DATA PROVIDED
⟨

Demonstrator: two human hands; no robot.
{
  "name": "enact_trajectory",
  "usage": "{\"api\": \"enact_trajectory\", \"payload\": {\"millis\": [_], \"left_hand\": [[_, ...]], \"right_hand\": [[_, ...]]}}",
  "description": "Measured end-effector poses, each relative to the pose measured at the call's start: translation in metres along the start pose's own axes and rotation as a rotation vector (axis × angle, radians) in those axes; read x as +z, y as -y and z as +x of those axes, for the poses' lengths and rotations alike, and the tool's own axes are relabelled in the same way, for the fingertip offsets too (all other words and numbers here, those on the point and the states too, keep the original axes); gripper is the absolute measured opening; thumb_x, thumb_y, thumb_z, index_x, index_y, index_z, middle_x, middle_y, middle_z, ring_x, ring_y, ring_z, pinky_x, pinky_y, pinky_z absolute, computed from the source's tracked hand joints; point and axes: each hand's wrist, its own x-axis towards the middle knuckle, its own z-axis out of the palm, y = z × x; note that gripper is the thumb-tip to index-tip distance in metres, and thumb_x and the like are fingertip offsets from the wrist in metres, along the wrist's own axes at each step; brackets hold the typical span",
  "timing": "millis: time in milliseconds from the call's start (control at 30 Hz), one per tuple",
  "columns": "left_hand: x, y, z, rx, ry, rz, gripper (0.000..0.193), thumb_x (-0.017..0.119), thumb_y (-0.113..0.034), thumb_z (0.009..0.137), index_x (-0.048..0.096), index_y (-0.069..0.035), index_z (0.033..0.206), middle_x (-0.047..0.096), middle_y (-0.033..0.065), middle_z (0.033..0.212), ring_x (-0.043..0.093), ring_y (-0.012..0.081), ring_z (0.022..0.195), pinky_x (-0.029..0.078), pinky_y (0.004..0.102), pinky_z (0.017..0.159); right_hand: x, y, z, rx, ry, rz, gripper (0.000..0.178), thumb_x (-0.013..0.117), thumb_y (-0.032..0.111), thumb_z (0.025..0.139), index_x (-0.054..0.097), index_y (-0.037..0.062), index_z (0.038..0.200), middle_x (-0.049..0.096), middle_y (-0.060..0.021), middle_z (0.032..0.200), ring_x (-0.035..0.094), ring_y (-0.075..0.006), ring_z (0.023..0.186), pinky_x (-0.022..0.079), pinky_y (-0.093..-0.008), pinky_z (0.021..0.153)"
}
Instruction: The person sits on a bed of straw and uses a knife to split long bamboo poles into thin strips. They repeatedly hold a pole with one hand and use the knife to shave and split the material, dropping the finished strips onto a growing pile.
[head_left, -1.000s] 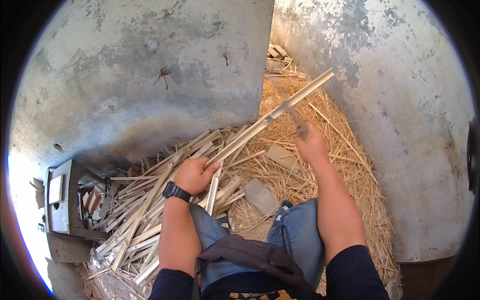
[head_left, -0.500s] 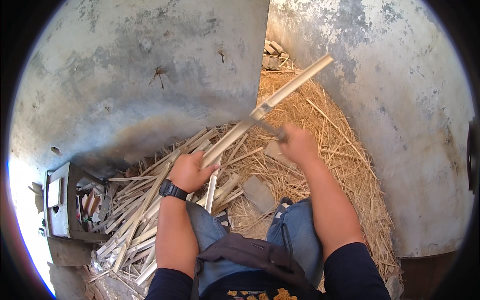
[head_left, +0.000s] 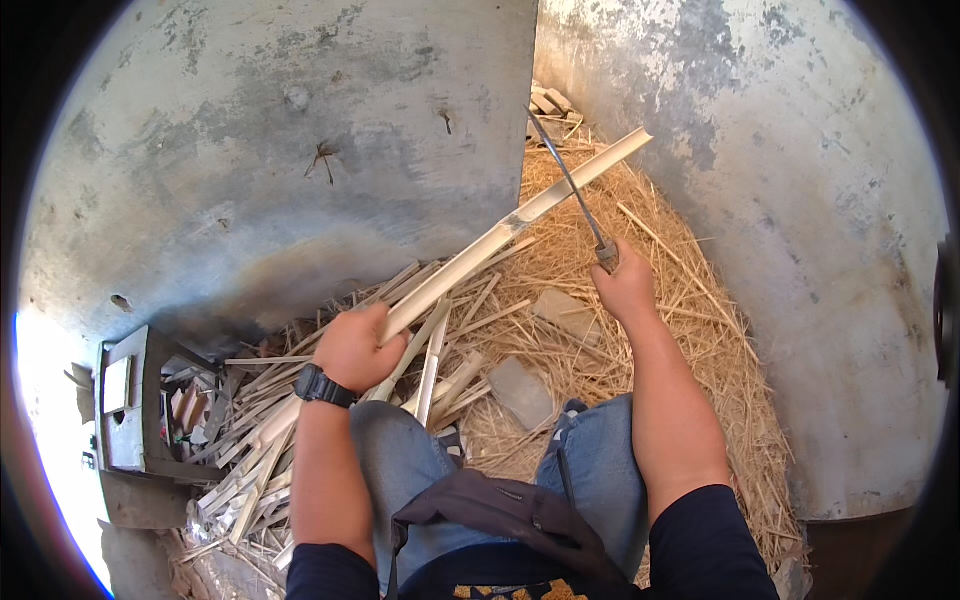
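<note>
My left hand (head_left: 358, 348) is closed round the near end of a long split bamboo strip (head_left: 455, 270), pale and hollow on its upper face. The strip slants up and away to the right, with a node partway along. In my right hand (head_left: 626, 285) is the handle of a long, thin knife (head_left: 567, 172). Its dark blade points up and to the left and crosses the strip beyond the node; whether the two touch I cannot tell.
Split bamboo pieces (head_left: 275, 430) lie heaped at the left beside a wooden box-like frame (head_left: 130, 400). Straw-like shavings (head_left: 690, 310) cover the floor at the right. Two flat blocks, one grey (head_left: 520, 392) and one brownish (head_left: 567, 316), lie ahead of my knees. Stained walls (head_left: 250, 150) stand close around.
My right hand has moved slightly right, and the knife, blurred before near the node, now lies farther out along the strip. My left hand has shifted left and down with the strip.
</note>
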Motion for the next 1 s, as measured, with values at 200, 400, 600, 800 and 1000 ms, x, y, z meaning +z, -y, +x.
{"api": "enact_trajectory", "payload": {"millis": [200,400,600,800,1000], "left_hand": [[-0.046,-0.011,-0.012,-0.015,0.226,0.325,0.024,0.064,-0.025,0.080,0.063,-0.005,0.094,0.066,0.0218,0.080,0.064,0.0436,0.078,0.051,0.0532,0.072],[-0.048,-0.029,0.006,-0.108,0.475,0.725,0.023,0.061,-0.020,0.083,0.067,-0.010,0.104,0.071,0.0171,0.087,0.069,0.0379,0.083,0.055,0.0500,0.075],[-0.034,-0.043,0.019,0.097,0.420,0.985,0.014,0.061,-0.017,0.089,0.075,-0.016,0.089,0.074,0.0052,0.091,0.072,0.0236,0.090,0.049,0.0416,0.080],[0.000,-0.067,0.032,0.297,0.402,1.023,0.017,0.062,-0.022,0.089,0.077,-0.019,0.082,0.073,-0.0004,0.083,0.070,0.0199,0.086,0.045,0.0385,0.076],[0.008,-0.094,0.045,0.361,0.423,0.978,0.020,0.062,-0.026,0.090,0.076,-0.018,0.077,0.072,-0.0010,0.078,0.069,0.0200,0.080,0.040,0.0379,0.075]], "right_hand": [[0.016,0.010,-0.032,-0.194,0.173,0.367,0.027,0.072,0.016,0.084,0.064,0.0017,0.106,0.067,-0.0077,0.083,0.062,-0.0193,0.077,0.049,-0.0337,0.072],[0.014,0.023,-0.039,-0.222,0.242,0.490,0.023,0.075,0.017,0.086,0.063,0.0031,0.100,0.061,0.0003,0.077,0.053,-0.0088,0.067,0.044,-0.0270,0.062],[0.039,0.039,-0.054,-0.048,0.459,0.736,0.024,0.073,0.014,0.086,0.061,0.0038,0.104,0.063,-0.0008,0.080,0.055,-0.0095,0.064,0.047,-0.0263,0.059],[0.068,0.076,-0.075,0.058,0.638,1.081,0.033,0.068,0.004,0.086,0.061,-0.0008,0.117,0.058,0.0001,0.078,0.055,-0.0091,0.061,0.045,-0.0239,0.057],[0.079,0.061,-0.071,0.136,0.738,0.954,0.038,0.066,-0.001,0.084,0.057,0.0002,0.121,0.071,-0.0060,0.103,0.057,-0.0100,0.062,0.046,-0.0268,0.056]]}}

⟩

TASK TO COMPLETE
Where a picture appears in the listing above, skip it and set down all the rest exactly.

WRITTEN ANSWER
Demonstrator: two human hands; no robot.
{
  "name": "enact_trajectory",
  "usage": "{\"api\": \"enact_trajectory\", \"payload\": {\"millis\": [_], \"left_hand\": [[_, ...]], \"right_hand\": [[_, ...]]}}",
  "description": "Measured end-effector poses, each relative to the pose measured at the call's start: translation in metres along the start pose's own axes and rotation as a rotation vector (axis × angle, radians) in those axes; read x as +z, y as -y and z as +x of those axes, for the poses' lengths and rotations alike, and the tool's own axes are relabelled in the same way, for the fingertip offsets too (all other words and numbers here, those on the point and the states too, keep the original axes); gripper is the absolute measured opening; thumb_x, thumb_y, thumb_z, index_x, index_y, index_z, middle_x, middle_y, middle_z, ring_x, ring_y, ring_z, pinky_x, pinky_y, pinky_z absolute, computed from the source's tracked hand joints; point and axes: each hand's wrist, its own x-axis towards the middle knuckle, its own z-axis out of the palm, y = z × x; note that gripper is the thumb-tip to index-tip distance in metres, and thumb_x and the like are fingertip offsets from the wrist in metres, along the wrist's own axes at each step; brackets hold the typical span",
  "timing": "millis: time in milliseconds from the call's start (control at 30 Hz), one per tuple",
  "columns": "left_hand: x, y, z, rx, ry, rz, gripper (0.000..0.193), thumb_x (-0.017..0.119), thumb_y (-0.113..0.034), thumb_z (0.009..0.137), index_x (-0.048..0.096), index_y (-0.069..0.035), index_z (0.033..0.206), middle_x (-0.047..0.096), middle_y (-0.033..0.065), middle_z (0.033..0.212), ring_x (-0.043..0.093), ring_y (-0.012..0.081), ring_z (0.022..0.195), pinky_x (-0.029..0.078), pinky_y (0.004..0.102), pinky_z (0.017..0.159); right_hand: x, y, z, rx, ry, rz, gripper (0.000..0.178), thumb_x (-0.013..0.117), thumb_y (-0.032..0.111), thumb_z (0.025..0.139), index_x (-0.054..0.097), index_y (-0.037..0.062), index_z (0.038..0.200), middle_x (-0.049..0.096), middle_y (-0.060..0.021), middle_z (0.032..0.200), ring_x (-0.035..0.094), ring_y (-0.075..0.006), ring_z (0.023..0.186), pinky_x (-0.022..0.079), pinky_y (-0.093..-0.008), pinky_z (0.021..0.153)"
}
Instruction: The person sits on a bed of straw and uses a knife to split long bamboo poles into thin strips. They repeatedly hold a pole with one hand and use the knife to shave and split the material, dropping the finished strips onto a growing pile.
[head_left, -1.000s] 
[head_left, -0.500s] 
[head_left, +0.000s] 
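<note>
My left hand (head_left: 358, 348) is closed round the near end of a long split bamboo strip (head_left: 455, 270), pale and hollow on its upper face. The strip slants up and away to the right, with a node partway along. In my right hand (head_left: 626, 285) is the handle of a long, thin knife (head_left: 567, 172). Its dark blade points up and to the left and crosses the strip beyond the node; whether the two touch I cannot tell.
Split bamboo pieces (head_left: 275, 430) lie heaped at the left beside a wooden box-like frame (head_left: 130, 400). Straw-like shavings (head_left: 690, 310) cover the floor at the right. Two flat blocks, one grey (head_left: 520, 392) and one brownish (head_left: 567, 316), lie ahead of my knees. Stained walls (head_left: 250, 150) stand close around.
My right hand has moved slightly right, and the knife, blurred before near the node, now lies farther out along the strip. My left hand has shifted left and down with the strip.
</note>
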Motion for the next 1 s, as measured, with values at 200, 400, 600, 800 and 1000 ms, x, y, z meaning +z, -y, +x.
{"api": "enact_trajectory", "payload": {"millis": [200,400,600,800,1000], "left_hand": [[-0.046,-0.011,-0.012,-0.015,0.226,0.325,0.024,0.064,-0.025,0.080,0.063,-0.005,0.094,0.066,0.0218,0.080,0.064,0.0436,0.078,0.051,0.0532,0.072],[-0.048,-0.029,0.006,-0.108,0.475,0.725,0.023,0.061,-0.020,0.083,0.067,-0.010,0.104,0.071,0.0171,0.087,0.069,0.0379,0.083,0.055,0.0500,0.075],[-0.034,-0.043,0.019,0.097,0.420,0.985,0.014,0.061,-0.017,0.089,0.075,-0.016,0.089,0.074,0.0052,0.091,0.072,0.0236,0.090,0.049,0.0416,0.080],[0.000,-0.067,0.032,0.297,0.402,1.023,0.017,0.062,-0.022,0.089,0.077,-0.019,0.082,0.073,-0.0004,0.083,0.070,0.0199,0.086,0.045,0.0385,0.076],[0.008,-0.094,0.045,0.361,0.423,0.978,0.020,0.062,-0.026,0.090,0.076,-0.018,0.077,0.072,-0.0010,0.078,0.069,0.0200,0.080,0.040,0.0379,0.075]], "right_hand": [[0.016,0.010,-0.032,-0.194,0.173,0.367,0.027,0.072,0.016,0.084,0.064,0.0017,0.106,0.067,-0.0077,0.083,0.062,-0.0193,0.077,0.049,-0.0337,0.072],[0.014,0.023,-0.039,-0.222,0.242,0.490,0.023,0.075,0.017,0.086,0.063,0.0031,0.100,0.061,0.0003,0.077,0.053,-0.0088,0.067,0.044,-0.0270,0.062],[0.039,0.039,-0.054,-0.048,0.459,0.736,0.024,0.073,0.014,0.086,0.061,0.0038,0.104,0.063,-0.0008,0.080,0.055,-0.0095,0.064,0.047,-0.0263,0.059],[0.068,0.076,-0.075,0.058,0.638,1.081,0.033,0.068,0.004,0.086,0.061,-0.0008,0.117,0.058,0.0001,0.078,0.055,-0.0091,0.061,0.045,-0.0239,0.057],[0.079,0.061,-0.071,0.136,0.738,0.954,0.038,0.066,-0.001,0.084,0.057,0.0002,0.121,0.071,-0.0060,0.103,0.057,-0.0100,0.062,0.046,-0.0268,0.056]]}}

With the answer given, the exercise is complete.